Directions for this task ->
Without including the pictures, copy each line below exactly as it reads.

Available data ->
┌────────
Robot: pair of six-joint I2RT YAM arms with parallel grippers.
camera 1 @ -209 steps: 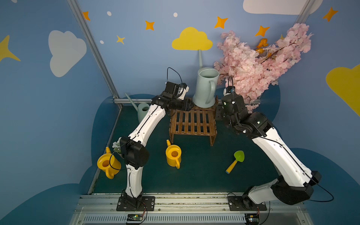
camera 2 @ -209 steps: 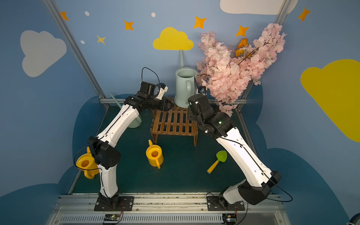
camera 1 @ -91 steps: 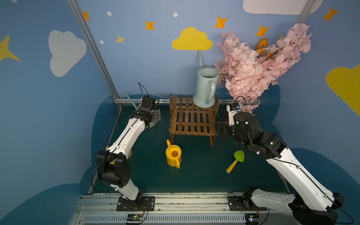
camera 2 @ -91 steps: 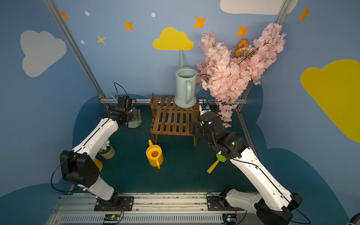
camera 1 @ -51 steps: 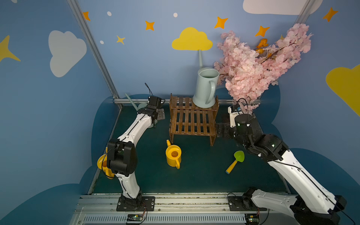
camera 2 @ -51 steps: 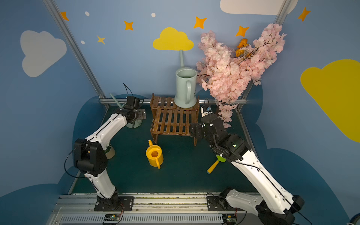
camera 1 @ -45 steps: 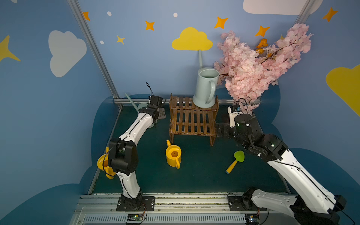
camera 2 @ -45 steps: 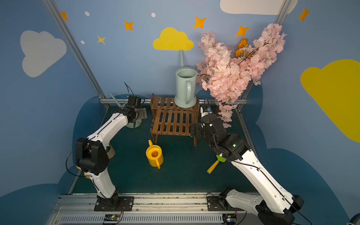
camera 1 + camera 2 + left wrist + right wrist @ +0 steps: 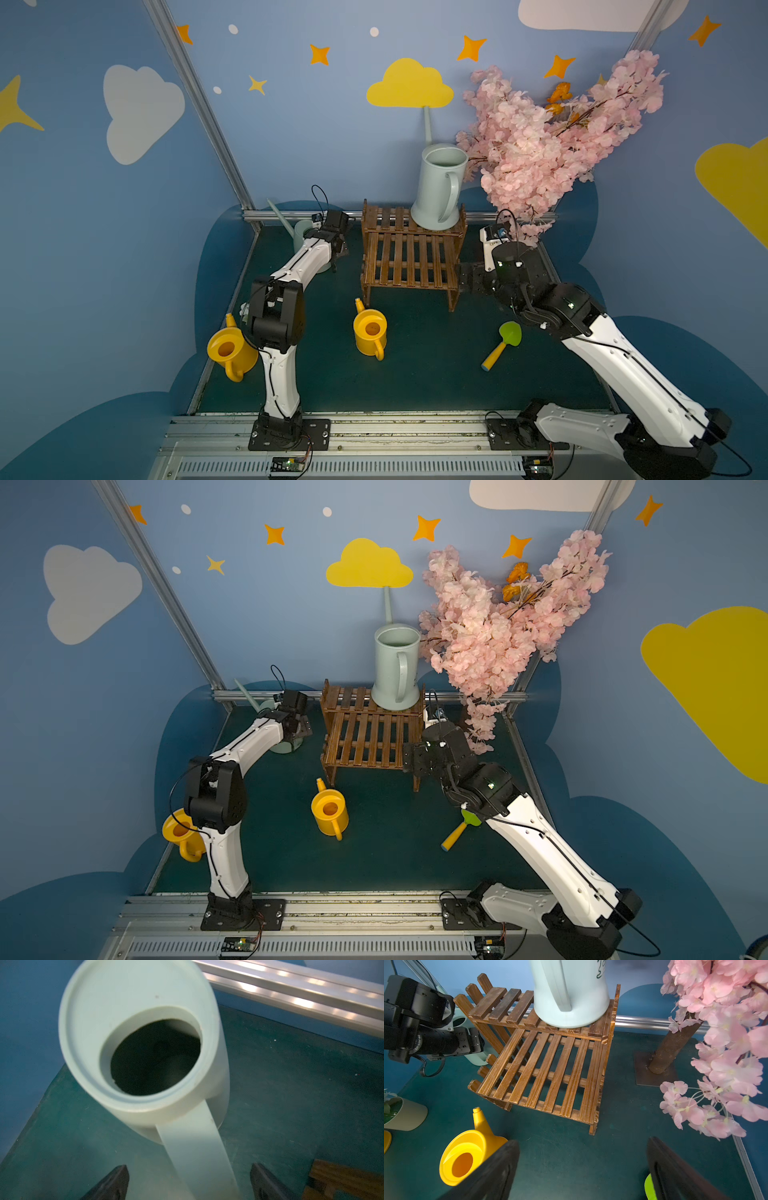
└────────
Answer area ->
Robot: pair of six-joint I2RT YAM arms with parallel grippers.
camera 1 @ -209 steps: 
camera 2 @ -209 steps: 
camera 1 @ -91 steps: 
camera 2 @ -91 steps: 
camera 1 @ -51 steps: 
camera 2 @ -51 steps: 
camera 1 @ -45 steps: 
camera 2 @ -45 steps: 
camera 1 + camera 2 + left wrist + right wrist @ +0 steps: 

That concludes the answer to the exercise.